Conference Announcement: Men, Masculinities and Religious Change 20th April 2012

Registration is currently open for the Men, Masculinites and Religious change, please contact Dr Sue Morgan  (s.morgan@chi.ac.uk) for more details  about attendance.

I have posted the conference outline below, of particular note for the NSRN community is Professor Callum Brown’s paper ‘How men have lost religion since 1940’. The conference is taking place on 20 April 2012 in the Rylands Room at King’s College, Cambridge.

Men, Masculinities and Religious Change

20 April 2012, Rylands Room, King’s College, Cambridge

10am

Dr Sue Morgan, University of Chichester, and Dr Lucy Delap, St Catharine’s College – Why religion and masculinities?

10.30-11.30

Dr Alana Harris, University of Oxford – ‘Modern Catholic Masculinity and the Catenian Association: 1908-2008’

Dr Sean Brady, Birkbeck, University of London – ‘Sectarianism, religion and masculinity: Northern Ireland after 1921’

11.30 coffee

11.45-1.15

Dr Amanullah de Sondy, University of Miami – ‘British Muslim Men in the late 20th Century’

Dr Stephen Hunt, University of the West of England – ‘Masculinities, Spirituality and New Religious Movements in Late Twentieth Century Britain’

Dr Tim Jones, University of Glamorgan – ‘Christianity and the Making of Modern Homosexuality’

Lunch 1.15-2pm

2pm-3.30

Dr Susan Tananbaum, Bowdoin College – “Establishing healthy minds in healthy bodies in our rising generation’: Models of Masculinity in the Jewish East End, 1890-1930s’

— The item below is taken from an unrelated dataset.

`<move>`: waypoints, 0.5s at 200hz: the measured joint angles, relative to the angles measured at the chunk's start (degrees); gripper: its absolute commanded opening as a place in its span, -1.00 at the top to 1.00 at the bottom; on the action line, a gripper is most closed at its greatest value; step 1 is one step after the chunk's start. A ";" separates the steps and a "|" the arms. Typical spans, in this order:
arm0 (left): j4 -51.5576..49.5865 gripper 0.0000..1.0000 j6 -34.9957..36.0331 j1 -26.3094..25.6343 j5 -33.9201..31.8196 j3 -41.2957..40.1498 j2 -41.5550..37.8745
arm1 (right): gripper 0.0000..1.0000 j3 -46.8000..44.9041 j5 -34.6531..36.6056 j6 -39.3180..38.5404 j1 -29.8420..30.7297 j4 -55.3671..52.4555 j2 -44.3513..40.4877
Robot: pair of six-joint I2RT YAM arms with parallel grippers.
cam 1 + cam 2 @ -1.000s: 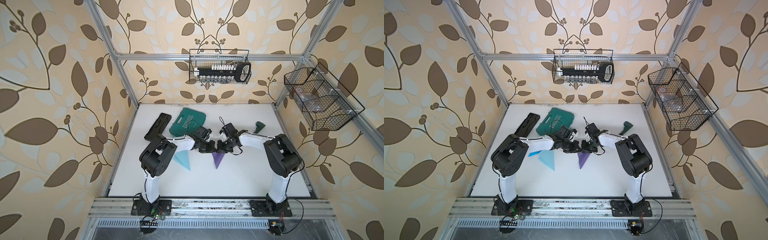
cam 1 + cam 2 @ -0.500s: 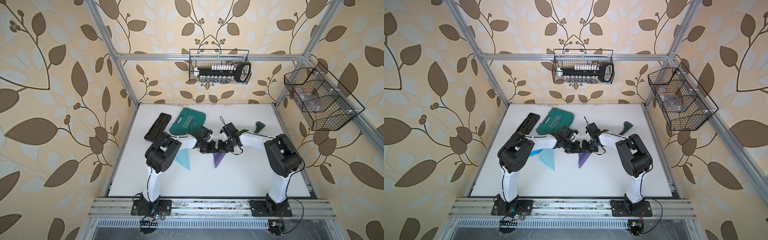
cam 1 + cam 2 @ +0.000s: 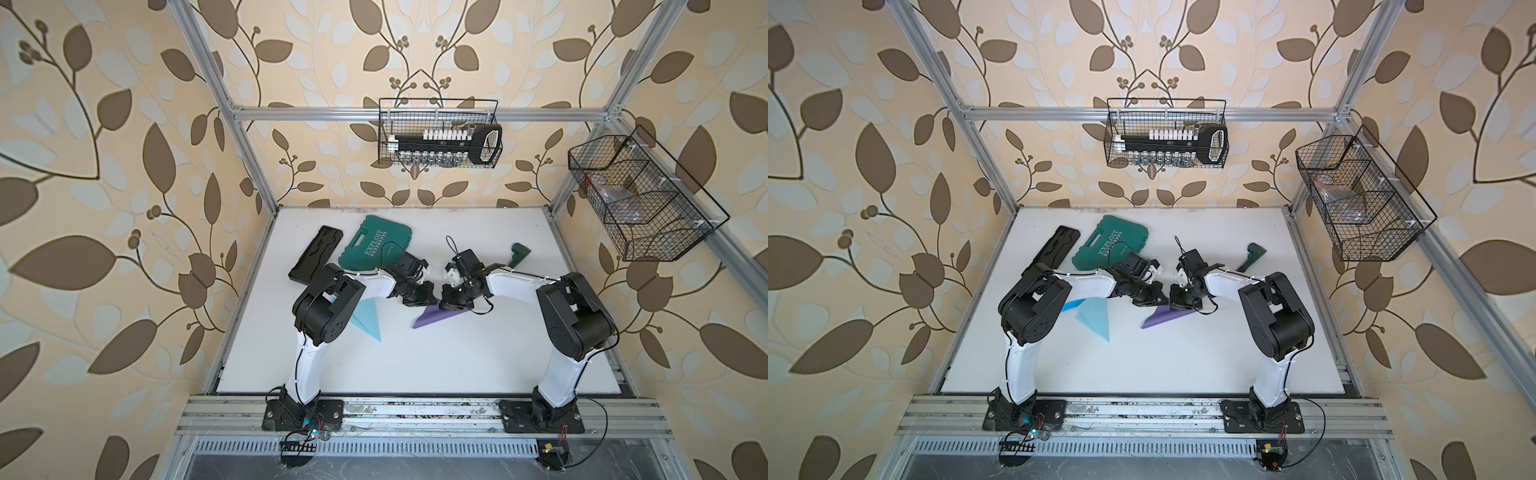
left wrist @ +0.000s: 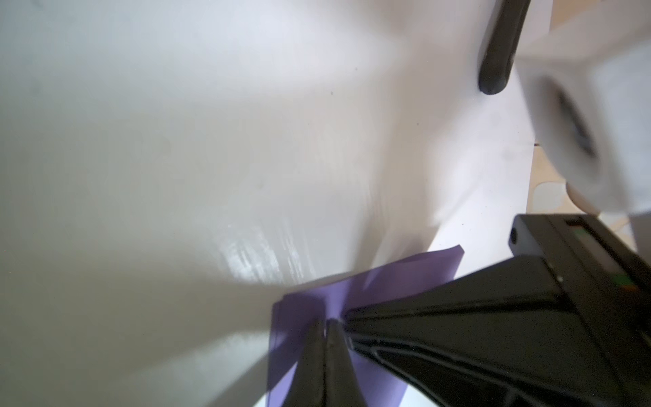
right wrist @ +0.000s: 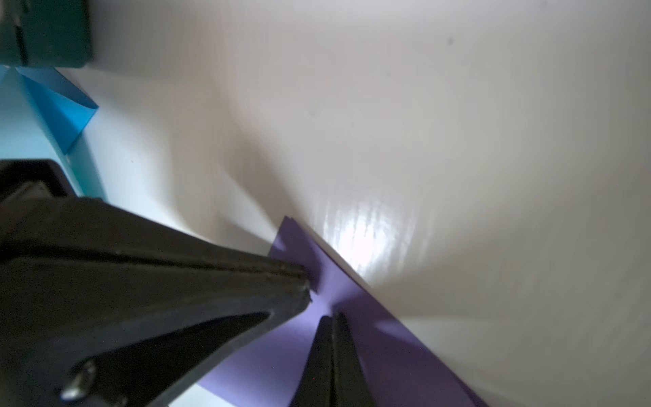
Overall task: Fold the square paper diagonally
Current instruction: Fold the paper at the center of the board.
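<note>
The purple paper (image 3: 436,318) (image 3: 1167,316) lies folded on the white table (image 3: 457,357), a long flat wedge pointing to the front left. My left gripper (image 3: 430,296) (image 3: 1163,296) and right gripper (image 3: 446,305) (image 3: 1177,305) meet tip to tip over its back edge. In the left wrist view the left gripper (image 4: 329,322) is shut, its tips resting on the purple paper (image 4: 405,275), with the right gripper's fingers (image 4: 458,317) beside it. In the right wrist view the right gripper (image 5: 333,315) is shut too, tips down on the purple paper (image 5: 387,338).
A light blue folded paper (image 3: 368,320) lies under my left arm, a darker blue one (image 5: 60,105) beside it. A green tool case (image 3: 376,243), a black tray (image 3: 316,259) and a dark green part (image 3: 519,253) lie further back. Wire baskets (image 3: 438,133) (image 3: 640,199) hang on the walls.
The purple paper showed as a triangle pointing to the front; now it is a long low wedge pointing front left. My left arm's elbow has shifted slightly right. Both grippers stayed shut.
</note>
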 measured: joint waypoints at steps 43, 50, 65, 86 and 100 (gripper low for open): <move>-0.04 1.00 -0.02 0.02 0.07 0.31 0.22 | 1.00 -1.79 -0.02 -0.46 -0.37 -0.50 -1.62; -0.02 1.00 -0.02 0.02 0.04 0.31 0.22 | 1.00 -1.79 0.00 -0.59 -0.28 -0.55 -1.64; -0.04 1.00 -0.02 0.02 0.04 0.31 0.22 | 1.00 -1.79 0.07 -0.98 0.11 -0.79 -1.75; -0.07 1.00 -0.02 0.02 0.07 0.37 0.26 | 1.00 -1.84 0.52 -1.73 1.16 -1.64 -2.03; -0.33 1.00 0.00 0.02 0.07 0.63 0.39 | 1.00 -2.14 0.92 -2.29 1.73 -1.62 -2.29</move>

Dr Alison Falby, Trinity College, Toronto – ‘Buddhist Psychology and Masculinity in Early Twentieth Century Britain’

Dr Ben Griffin, Girton College, Cambridge – ‘Religious Change and Male Domestic Authority in Late Nineteenth Century Britain’

3.30-3.45 – tea

3.45-4.45

Prof. Callum Brown, University of Dundee – ‘How men have lost religion since 1940’

Dr Sumita Mukherjee, Keble College, University of Oxford – ‘The Growth of a Masculine Hindu Community in Britain, 1936-7’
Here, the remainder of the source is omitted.